Observa-se ainda que os seus estudos não só apontam ser o nome e o verbo os elementos constitutivos da frase, mas também elabora a primeira descrição sintática, tendo por ancoragem a relação entre essas duas classes primitivas. As demais classes são definidas pela relação nome verbo. Embora não se ocupe com as relações entre o verbo e os casos oblíquos das palavras, atribui relevo à construção do particípio e o considera como elemento que participa do lugar ocupado pelo verbo, pelo nome e pelo pronome no espaço da formalização lingüística da linguagem.
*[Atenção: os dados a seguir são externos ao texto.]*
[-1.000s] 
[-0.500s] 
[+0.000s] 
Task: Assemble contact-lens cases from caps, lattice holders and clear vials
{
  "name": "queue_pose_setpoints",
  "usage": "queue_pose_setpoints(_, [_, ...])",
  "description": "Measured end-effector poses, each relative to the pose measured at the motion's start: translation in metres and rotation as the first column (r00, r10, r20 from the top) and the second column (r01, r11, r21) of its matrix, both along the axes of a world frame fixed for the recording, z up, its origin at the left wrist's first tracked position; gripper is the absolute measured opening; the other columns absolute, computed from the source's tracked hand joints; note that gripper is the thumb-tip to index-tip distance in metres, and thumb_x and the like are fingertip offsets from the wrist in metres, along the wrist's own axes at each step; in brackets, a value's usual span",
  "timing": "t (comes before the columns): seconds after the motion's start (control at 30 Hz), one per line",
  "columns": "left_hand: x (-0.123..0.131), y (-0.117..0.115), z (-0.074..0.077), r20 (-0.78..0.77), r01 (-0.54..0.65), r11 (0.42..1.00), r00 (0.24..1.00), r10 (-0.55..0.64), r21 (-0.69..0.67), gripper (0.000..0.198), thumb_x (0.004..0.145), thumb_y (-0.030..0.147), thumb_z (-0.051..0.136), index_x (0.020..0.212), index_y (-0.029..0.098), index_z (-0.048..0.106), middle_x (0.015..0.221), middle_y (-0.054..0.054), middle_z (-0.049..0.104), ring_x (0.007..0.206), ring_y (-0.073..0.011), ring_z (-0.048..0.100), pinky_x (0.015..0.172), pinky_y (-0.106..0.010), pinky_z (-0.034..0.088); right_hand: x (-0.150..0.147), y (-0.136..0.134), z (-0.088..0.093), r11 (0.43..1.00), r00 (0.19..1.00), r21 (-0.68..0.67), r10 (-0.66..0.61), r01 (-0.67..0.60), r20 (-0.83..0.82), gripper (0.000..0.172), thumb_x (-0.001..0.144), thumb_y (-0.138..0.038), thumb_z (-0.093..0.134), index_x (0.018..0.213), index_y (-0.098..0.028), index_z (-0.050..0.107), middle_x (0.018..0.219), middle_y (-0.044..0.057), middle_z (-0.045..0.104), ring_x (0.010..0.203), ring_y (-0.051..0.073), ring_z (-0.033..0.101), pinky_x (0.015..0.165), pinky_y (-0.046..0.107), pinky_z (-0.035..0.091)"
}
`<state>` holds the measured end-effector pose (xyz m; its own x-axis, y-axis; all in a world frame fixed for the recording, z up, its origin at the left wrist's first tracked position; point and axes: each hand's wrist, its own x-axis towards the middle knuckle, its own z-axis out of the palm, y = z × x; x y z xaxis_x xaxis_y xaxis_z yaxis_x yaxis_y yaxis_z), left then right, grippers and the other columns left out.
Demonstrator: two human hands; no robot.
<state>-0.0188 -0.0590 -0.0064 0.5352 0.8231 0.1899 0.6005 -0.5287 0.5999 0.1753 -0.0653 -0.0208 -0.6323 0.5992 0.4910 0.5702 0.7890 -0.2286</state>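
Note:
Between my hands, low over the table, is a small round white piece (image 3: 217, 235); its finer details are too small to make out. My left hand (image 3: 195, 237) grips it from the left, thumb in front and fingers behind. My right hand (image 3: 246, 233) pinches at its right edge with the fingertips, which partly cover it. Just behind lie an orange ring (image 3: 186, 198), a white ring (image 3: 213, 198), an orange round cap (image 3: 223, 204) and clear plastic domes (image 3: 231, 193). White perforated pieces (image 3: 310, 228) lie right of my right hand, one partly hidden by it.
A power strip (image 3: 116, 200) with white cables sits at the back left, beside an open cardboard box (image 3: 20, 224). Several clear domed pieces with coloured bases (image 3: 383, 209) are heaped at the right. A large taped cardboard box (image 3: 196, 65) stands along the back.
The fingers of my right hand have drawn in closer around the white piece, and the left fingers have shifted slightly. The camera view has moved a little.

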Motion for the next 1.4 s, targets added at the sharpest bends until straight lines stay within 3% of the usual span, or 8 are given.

O esforço de Apolônio é apontar que o pronome não só participa do lugar ocupado pelo nome pelo verbo, mas também para o fato da dupla função que ele exerce. Essas funções explicitam-se pela retomada do nome ou pela indicação das pessoas por meio das categorias morfológicas e sintáticas da língua grega, registradas ou reiteradas pelas formas morfológicas da flexão verbal. (ROBINS, 1983).